En Belgique, le Dr Jaques Vanderstraeten, membre du Conseil Supérieur de la Santé (CSS) et membre démissionnaire du "Comité d'experts" de la Région, met à présent en garde. Son positionnement s’éloigne de l’avis exprimé par le Comité dont il était encore membre il y a peu. Ceci devrait attirer votre attention, particulièrement quand ce Comité fut aussi créé pour apporter une caution scientifique à la baisse précédente du niveau de protection. Caution que le CSS refusait - et refuse toujours - d'apporter, conservant sa recommandation à 3 V/m. Soit une exposition 23 fois moindre que les 14,5V/m projetés ((14,5)^2 / (3)^2 = 23,4).

Récemment, le Dr Vanderstraeten déclarait à La Libre Belgique que "la préoccupation [au sujet de la 5G] de Paul Lannoye [physicien et eurodéputé qui dénonce les effets nocifs des technologies mobiles depuis des années] parait justifiée". "Il y aurait effectivement lieu de tenir compte des données publiées ces dernières années et qui incitent à la prudence (...) il semble que les recommandations internationales soient trop laxistes et devraient donc être revues. De leur côté, les normes bruxelloises vont être revues à la hausse (...)"(3).

Ce n'est pas refuser le progrès

Tandis que les citoyens se mobilisent pour l'environnement et pour une meilleure gouvernance, moins perméable au lobbying du privé, où la santé et l'environnement primeraient sur la course aux profits, voir le gouvernement signer un tel accord avec les opérateurs, en l’occurrence les pollueurs, pose question.

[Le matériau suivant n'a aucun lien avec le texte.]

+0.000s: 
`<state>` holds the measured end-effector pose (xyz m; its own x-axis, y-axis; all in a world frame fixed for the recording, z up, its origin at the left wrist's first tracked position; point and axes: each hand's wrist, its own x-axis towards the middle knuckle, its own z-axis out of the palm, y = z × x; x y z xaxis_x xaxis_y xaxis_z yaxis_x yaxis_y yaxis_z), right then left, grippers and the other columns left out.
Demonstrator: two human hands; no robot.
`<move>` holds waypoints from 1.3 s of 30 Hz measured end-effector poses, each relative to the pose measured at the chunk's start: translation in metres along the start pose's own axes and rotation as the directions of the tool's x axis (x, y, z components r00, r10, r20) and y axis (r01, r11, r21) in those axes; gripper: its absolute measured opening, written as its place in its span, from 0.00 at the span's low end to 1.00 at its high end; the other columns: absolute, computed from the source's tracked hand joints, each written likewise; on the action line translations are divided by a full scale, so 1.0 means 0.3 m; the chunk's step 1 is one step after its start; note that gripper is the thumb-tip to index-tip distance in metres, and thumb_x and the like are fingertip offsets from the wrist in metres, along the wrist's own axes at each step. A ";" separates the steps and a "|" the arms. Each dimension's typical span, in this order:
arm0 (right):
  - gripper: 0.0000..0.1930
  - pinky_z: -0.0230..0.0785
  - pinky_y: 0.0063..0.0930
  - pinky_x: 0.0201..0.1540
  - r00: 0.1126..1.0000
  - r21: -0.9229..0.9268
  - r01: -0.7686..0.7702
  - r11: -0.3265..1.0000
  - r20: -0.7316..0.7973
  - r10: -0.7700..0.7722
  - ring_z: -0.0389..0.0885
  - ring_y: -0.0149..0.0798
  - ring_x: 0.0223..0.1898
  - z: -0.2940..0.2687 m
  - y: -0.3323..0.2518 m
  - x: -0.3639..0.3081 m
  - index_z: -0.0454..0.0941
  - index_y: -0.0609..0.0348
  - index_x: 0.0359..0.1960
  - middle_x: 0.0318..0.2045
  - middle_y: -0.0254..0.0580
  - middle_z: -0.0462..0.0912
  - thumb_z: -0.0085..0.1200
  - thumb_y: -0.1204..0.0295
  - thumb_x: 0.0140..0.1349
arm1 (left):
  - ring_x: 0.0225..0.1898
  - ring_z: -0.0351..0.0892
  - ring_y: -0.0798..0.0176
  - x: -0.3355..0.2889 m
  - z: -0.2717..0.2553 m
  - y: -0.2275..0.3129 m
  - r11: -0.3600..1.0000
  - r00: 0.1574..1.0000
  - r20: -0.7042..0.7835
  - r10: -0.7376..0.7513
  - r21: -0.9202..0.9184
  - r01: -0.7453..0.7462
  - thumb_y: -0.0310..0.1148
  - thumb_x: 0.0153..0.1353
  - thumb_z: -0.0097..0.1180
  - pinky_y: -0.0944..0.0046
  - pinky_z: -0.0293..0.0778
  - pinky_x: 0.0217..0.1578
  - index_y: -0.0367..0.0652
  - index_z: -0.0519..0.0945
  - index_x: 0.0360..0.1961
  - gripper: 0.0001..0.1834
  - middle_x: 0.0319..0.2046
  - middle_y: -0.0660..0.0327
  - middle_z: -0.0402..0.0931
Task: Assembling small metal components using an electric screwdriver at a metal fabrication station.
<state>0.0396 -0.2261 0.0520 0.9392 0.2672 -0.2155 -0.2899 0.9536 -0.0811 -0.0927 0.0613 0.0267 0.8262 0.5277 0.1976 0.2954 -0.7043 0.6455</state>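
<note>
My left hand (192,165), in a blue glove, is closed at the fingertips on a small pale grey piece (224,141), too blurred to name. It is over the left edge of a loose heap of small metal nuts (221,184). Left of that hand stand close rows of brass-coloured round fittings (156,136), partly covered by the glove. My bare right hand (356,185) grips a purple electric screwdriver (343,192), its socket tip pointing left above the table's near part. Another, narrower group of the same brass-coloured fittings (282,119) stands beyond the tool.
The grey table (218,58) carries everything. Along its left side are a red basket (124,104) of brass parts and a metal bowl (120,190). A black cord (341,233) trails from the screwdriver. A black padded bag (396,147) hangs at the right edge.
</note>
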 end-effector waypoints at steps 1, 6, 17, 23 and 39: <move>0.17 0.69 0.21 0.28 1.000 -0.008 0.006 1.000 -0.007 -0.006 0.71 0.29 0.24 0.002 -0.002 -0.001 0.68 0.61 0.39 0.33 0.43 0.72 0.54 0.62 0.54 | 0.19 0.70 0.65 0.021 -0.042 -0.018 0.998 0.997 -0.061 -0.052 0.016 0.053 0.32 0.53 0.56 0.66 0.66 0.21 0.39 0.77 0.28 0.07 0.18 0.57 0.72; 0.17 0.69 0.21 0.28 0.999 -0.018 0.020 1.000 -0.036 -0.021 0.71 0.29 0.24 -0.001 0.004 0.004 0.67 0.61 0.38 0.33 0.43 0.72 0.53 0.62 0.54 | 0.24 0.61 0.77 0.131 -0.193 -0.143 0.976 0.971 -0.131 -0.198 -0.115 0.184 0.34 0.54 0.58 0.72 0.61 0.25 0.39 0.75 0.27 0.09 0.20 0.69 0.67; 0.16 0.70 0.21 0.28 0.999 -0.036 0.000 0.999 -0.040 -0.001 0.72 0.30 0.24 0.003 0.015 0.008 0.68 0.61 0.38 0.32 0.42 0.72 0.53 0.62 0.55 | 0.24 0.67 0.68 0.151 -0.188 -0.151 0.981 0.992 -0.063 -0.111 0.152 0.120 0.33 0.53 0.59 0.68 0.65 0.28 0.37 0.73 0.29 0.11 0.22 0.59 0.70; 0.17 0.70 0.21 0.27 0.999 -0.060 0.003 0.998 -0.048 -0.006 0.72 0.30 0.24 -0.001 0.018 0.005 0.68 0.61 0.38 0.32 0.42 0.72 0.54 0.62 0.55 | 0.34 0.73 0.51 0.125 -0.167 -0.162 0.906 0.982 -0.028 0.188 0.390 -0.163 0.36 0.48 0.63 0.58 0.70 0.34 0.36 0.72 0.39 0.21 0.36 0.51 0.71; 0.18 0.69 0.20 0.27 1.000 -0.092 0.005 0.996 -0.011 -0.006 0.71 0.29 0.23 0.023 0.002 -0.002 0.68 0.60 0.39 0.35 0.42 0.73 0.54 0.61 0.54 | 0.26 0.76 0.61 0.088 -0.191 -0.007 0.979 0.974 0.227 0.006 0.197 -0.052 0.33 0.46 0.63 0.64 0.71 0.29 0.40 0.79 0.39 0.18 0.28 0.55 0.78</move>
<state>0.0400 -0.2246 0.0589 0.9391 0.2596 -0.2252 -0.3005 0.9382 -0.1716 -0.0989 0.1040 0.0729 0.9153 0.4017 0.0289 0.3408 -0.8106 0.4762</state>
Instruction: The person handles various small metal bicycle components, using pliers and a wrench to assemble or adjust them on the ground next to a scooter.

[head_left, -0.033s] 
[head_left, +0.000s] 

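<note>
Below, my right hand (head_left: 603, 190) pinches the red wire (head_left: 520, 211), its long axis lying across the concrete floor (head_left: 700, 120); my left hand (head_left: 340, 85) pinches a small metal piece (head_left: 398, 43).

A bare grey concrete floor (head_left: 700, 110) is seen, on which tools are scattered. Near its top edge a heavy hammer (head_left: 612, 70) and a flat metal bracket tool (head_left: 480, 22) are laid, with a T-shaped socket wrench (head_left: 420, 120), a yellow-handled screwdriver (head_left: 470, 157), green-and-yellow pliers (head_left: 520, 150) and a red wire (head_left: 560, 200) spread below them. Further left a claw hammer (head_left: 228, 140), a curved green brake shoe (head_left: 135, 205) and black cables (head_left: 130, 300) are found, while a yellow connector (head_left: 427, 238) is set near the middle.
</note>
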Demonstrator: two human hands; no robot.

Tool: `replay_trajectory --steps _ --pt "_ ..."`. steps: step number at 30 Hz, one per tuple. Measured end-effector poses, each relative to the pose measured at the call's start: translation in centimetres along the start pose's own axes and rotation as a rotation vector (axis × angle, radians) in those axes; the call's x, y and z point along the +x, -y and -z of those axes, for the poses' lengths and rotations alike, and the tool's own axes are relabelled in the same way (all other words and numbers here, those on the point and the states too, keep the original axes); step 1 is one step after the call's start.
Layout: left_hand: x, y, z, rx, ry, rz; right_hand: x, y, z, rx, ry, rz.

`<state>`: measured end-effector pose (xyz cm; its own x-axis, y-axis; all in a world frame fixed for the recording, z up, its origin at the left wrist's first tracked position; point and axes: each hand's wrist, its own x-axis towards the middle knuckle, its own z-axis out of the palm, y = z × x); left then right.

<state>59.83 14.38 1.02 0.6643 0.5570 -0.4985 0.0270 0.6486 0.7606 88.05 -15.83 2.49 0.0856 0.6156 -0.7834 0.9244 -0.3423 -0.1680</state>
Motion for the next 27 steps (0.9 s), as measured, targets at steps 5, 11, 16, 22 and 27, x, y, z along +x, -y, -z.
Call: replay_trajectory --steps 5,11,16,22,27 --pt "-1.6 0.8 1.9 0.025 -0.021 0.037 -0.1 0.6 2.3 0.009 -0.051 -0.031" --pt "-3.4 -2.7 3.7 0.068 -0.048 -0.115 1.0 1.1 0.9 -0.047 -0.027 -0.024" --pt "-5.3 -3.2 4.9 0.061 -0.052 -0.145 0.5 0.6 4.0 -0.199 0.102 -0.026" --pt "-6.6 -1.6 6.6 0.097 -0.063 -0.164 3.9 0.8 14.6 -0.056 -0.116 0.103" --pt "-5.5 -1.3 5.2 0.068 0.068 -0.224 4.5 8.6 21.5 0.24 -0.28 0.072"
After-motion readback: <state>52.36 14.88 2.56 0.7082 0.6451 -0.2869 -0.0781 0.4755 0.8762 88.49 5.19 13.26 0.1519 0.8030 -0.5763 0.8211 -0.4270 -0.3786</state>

Protocole confirmé par un projet d’ordonnance qui sera soumis prochainement au vote du parlement. Le rôle de l’exécutif n'est-il pas d’exécuter la norme législative et non d'anticiper l’application d’une norme voulue par les opérateurs? Les leçons du tabac, de l'amiante, des farines animales, du glyphosate ne seraient-elles toujours pas intégrées ?

Exiger des technologies mobiles qui respectent notre santé et l'environnement ne signifie pas refuser le progrès, bien au contraire : des normes plus protectrices sont un incitant puissant aux innovations et progrès technologiques. Tant d'autres domaines le montrent, tels les transports ou la construction. Dans le cas des technologies mobiles, jusqu’ici, c'est l'inverse qui se produit, plus les "G" se succèdent et plus la pollution engendrée augmente.

Pourtant le corps humain, particulièrement celui des enfants, nourrissons et femmes enceintes, n'est pas devenu plus résistant aux micro-ondes avec le temps.

Plutôt que de baisser le niveau de protection des citoyens à chaque nouvelle génération de technologies mobiles, il appartient au législateur de revenir à une norme réellement protectrice, la tenir et la défendre. Pour éviter de confiner le débat à la problématique sanitaire, mentionnons pour conclure que la digitalisation - dont la 5G est une composante - supprimera davantage d'emplois qu'elle n'en créera. Les organismes de référence en la matière estiment que 47% d'emplois sont menacés d'ici 10 à 20 ans aux États-Unis (Frey, Osborne), 54% en Europe (Bruegel), 1 million d'emplois en Belgique d'ici 2030 (McKinsey 2017). Enfin, les questions relatives à la protection de la vie privée, des libertés et des intérêts d'État méritent très certainement plus qu'un blanc-seing sur notre avenir.

 

(1) Les principaux effets observés à courts termes sont : insomnies, fatigue chronique, troubles cardiaques, troubles de la concentration, perturbations de l’audition, irritabilité, maux de tête, dépressions, immunodéficience, etc. A moyens et longs termes : tumeurs au cerveau et cancers, leucémies, stérilité, etc.